I thought about it. “No.”
“No, because he wasn’t surprised. Because she would have done a little of the touchy-feely when they were in front working on the sketch. But he’d see that as unconscious, part of being caught up in the process. It’d be enough to get him thinking of her in sexual terms, just in a very surfacey way, but that’s all.”
“And then she did it again, after their work was done. And this time she did it with an audience.”
“She did it in front of you,” she said. “But not in front of me.”
“Because you’d be more likely to pick up on it.”
“And because I’m her sponsor, or the next thing to it, and she didn’t want me to catch her acting like a whore.”
“You really think that’s what she was doing?”
“Oh, no question. A refined whore, though. I mean, what did she do? Touch the back of his hand? It’s not as if she grabbed him by the dick.”
AN HOUR LATER, AFTER I’d put in some time at the computer while she returned to her novel, it occurred to me to wonder why.
“Why touch his hand? To get him interested.”
“Obviously,” I said, “but why? You think she wants to go to bed with him?”
“I’m pretty sure she doesn’t.” She marked her place, closed her book. “Part of it’s reflex,” she said. “Even before she started turning tricks, probably long before it ever occurred to her, she learned how to relate to guys.”
“Touch their hands.”
“Get them
interested,” she said. “Touching is one way to do that.”
“So that’s all it is?”
She shook her head. “She’d want him to like her. She’d want him on her side. He came here to do us a favor, but he was also doing her a favor, and he might do a better job or go an extra mile if he liked her.”
“And would he?”
“Not consciously,” she said, “but sure. Didn’t you extend yourself more for the clients you liked? I don’t mean sexually. You liked some of the people you worked for more than some of the others.”
“Early on,” I remembered, “I preferred to work for clients I didn’t like. Because it wouldn’t bother me as much to disappoint them. But I guess you’re right. You work harder for the ones you like.”
“It’s only natural.”
And, I wondered, had she herself worked harder to please some johns than others? Slipped with them into a deeper level of intimacy? Played her part with more enthusiasm? Held in reserve certain acts she’d only perform with the chosen ones?
I didn’t ask. I could have, and if the matter obsessed me I probably would have, but I didn’t feel the need. The years she’d spent in the profession had been a natural outgrowth of the girl she’d been, even as they’d since become a part of who she was now.
I said, “I can see her wanting to motivate him with a little intimacy. But afterward the sketch was finished and he was on his way home to wife and children—”
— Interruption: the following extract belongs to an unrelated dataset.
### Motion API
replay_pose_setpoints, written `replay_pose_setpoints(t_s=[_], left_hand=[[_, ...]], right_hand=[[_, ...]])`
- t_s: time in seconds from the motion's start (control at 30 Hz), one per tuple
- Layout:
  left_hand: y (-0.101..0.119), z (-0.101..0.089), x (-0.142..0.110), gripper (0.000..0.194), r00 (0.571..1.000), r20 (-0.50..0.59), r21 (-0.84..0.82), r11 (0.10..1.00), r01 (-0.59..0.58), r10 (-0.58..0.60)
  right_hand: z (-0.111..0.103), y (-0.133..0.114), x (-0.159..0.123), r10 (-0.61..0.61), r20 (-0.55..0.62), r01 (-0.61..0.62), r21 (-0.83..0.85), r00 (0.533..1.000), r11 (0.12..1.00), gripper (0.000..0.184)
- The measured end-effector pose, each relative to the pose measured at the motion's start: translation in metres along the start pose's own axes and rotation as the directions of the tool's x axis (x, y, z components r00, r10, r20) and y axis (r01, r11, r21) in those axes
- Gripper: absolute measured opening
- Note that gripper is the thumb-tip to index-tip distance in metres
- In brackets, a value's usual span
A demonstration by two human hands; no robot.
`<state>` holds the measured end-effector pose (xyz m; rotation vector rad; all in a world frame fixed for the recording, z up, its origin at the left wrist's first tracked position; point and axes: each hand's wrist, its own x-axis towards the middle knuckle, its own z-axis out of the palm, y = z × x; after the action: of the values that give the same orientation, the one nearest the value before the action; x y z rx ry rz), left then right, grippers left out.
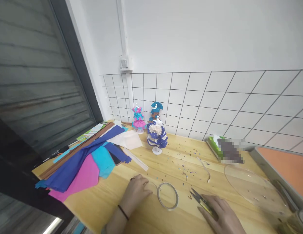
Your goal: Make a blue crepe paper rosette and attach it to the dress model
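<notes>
Beside a roll of clear tape (168,196), my left hand (138,191) rests on the wooden table with its fingers bent and the thumb apart. A thin clear strip curves from the roll towards its fingers; I cannot make out whether they touch it. My right hand (221,213) grips yellow-handled thread snips (204,205), the blades pointing away to the left, near the roll. Farther back stands a small dress form in a navy and white paper dress (157,136). Behind it are a pink and turquoise one (138,119) and a teal and brown one (156,110).
Crepe paper sheets (86,172) in several colours pile up on the left, partly over a dark phone (114,156). Paper scraps (186,170) litter the middle. A tissue pack (214,148), a clear round plate (251,182) and an orange-based tray (283,165) are on the right.
</notes>
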<state>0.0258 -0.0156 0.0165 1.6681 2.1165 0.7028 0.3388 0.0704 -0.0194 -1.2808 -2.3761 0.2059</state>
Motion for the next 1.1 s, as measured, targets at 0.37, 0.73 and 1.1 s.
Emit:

“A reward for a job well done.”
“Oh.”
“And to show that she still liked him even after there was no longer anything to get from him. And I was out of the room.”
“While I’d never notice.”
“Sure you would. You’re a detective, you’re observant by nature. And if you noticed, that was all to the good. Because it gave her a chance to flirt with you at one remove. ‘I’m a kind of a sexy lady, and I like guys, and if the circumstances were right it’d be your hand I was touching.’ ”
I didn’t say anything, and I guess I was looking off into the middle distance, because she said, “What?”
“I was thinking of the little fantasy we shared yesterday.”